======== SUPPLIED ENTRIES ========

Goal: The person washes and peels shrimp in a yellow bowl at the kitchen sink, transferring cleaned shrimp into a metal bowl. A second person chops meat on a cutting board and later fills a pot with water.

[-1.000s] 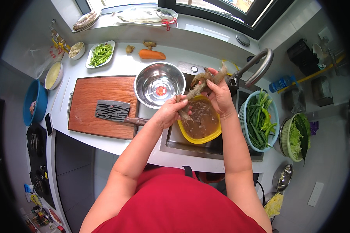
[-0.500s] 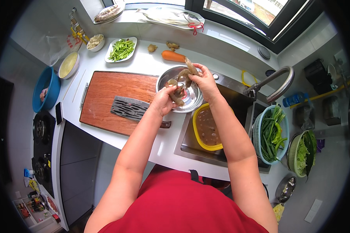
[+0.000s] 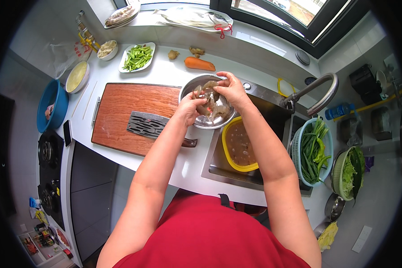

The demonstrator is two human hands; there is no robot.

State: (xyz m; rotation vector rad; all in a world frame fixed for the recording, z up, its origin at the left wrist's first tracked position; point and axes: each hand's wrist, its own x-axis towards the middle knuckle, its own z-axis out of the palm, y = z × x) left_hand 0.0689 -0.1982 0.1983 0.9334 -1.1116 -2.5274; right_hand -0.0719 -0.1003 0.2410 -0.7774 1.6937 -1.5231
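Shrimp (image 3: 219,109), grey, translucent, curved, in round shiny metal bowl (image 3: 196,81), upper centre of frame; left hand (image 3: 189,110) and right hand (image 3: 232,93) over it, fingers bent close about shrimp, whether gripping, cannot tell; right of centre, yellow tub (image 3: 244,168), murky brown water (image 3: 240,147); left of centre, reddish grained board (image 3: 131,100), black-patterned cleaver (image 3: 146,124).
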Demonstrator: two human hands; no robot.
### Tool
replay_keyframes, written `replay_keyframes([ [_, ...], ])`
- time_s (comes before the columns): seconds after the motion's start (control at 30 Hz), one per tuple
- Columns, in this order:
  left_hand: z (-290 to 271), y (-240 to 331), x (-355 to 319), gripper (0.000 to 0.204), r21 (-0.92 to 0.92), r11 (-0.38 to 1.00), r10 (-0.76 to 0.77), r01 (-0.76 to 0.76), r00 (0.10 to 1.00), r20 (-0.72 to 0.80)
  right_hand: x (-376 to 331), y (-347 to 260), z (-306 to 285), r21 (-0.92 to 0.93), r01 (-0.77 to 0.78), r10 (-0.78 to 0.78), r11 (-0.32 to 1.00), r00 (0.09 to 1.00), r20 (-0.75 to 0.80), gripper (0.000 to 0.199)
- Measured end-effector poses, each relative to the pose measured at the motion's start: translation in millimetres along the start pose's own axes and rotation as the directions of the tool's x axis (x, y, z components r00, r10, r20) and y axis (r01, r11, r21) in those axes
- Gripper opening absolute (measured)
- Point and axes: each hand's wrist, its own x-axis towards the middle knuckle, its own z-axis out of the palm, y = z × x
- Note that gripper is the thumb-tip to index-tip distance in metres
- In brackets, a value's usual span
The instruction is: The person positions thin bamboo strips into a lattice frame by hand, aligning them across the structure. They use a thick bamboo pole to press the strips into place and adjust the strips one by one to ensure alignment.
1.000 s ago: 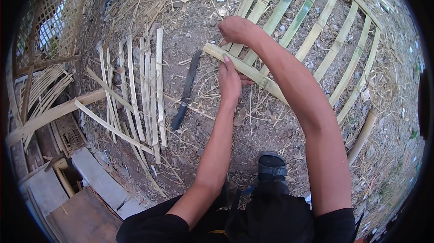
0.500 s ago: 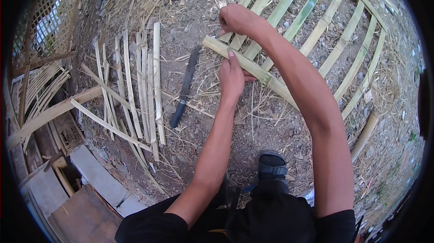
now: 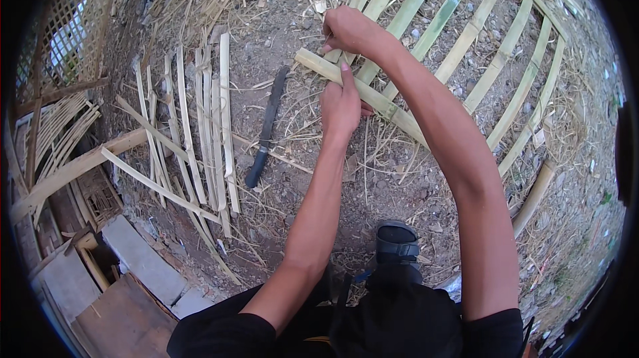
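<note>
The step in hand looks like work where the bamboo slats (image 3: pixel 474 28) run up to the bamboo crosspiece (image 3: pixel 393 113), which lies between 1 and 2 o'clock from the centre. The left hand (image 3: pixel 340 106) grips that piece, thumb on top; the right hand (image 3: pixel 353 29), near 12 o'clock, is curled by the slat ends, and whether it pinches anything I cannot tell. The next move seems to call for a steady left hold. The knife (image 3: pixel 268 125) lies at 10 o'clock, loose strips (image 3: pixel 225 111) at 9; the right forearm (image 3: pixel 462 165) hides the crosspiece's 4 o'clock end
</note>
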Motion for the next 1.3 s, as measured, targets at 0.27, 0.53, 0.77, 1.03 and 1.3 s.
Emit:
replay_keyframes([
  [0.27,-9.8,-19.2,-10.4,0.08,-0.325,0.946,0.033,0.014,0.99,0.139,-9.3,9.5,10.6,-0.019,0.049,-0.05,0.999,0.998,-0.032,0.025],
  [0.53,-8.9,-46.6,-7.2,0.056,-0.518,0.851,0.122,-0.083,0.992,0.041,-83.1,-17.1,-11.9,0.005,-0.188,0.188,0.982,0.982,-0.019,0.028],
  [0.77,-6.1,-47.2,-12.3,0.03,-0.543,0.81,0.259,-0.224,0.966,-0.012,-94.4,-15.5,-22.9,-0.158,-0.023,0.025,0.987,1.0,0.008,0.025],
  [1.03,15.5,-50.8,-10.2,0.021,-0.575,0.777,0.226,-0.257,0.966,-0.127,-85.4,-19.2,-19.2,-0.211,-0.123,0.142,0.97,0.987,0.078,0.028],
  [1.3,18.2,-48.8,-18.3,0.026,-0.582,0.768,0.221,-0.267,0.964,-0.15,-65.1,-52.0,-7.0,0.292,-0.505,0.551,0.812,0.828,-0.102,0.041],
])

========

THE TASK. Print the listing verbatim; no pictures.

WORKED SOLUTION.
Goal: The person washes and peels shrimp in a yellow bowl at the kitchen sink, transferring cleaned shrimp into a metal bowl. A second person chops meat on a cutting board and later fills a pot with water.

[-1.000s] 
[-0.500s] 
[+0.000s] 

The demonstrator is two human hands; there is no robot.

State: (xyz m; rotation vector rad; all in a world frame fixed for the recording, z up, its origin at the left wrist's first tracked position; point and axes: each hand's wrist, its own x-axis towards the middle knuckle, its own z-axis out of the palm, y = z × x) left_hand 0.0689 -0.1982 0.1983 0.9334 -1.1116 -2.5274; right_hand -0.0719 -0.1003 0.2410 -0.7774 1.6937 -1.5231
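Shrimp (image 3: 219,109), grey, translucent, curved, in round shiny metal bowl (image 3: 196,81), upper centre of frame; left hand (image 3: 189,110) and right hand (image 3: 232,93) over it, fingers bent close about shrimp, whether gripping, cannot tell; right of centre, yellow tub (image 3: 244,168), murky brown water (image 3: 240,147); left of centre, reddish grained board (image 3: 131,100), black-patterned cleaver (image 3: 146,124).
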Demonstrator: two human hands; no robot.
### Tool
replay_keyframes, written `replay_keyframes([ [_, ...], ])`
- time_s (comes before the columns): seconds after the motion's start (control at 30 Hz), one per tuple
- Columns, in this order:
  left_hand: z (-290 to 271), y (-240 to 331), x (-355 to 319), gripper (0.000 to 0.204), r21 (-0.92 to 0.92), r11 (-0.38 to 1.00), r10 (-0.76 to 0.77), r01 (-0.76 to 0.76), r00 (0.10 to 1.00), r20 (-0.72 to 0.80)
  right_hand: x (-376 to 331), y (-347 to 260), z (-306 to 285), r21 (-0.92 to 0.93), r01 (-0.77 to 0.78), r10 (-0.78 to 0.78), r11 (-0.32 to 1.00), r00 (0.09 to 1.00), r20 (-0.75 to 0.80), gripper (0.000 to 0.199)
- Measured end-effector poses, each relative to the pose measured at the motion's start: translation in millimetres along the start pose's own axes and rotation as the directions of the tool's x axis (x, y, z components r00, r10, r20) and y axis (r01, r11, r21) in those axes
- Gripper opening absolute (measured)
- Point and axes: each hand's wrist, its own x-axis towards the middle knuckle, its own z-axis out of the palm, y = z × x
- Note that gripper is the thumb-tip to index-tip distance in metres
- In brackets, a value's usual span
The instruction is: The person positions thin bamboo strips into a lattice frame by hand, aligning them across the structure. They use a thick bamboo pole to press the strips into place and adjust the strips one by one to ensure alignment.
1.000 s ago: 
0.500 s ago: 
now: 
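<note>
The step in hand looks like work where the bamboo slats (image 3: pixel 474 28) run up to the bamboo crosspiece (image 3: pixel 393 113), which lies between 1 and 2 o'clock from the centre. The left hand (image 3: pixel 340 106) grips that piece, thumb on top; the right hand (image 3: pixel 353 29), near 12 o'clock, is curled by the slat ends, and whether it pinches anything I cannot tell. The next move seems to call for a steady left hold. The knife (image 3: pixel 268 125) lies at 10 o'clock, loose strips (image 3: pixel 225 111) at 9; the right forearm (image 3: pixel 462 165) hides the crosspiece's 4 o'clock end
</note>
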Motion for the next 1.3 s, as measured, targets at 0.27, 0.53, 0.77, 1.03 and 1.3 s.
Emit:
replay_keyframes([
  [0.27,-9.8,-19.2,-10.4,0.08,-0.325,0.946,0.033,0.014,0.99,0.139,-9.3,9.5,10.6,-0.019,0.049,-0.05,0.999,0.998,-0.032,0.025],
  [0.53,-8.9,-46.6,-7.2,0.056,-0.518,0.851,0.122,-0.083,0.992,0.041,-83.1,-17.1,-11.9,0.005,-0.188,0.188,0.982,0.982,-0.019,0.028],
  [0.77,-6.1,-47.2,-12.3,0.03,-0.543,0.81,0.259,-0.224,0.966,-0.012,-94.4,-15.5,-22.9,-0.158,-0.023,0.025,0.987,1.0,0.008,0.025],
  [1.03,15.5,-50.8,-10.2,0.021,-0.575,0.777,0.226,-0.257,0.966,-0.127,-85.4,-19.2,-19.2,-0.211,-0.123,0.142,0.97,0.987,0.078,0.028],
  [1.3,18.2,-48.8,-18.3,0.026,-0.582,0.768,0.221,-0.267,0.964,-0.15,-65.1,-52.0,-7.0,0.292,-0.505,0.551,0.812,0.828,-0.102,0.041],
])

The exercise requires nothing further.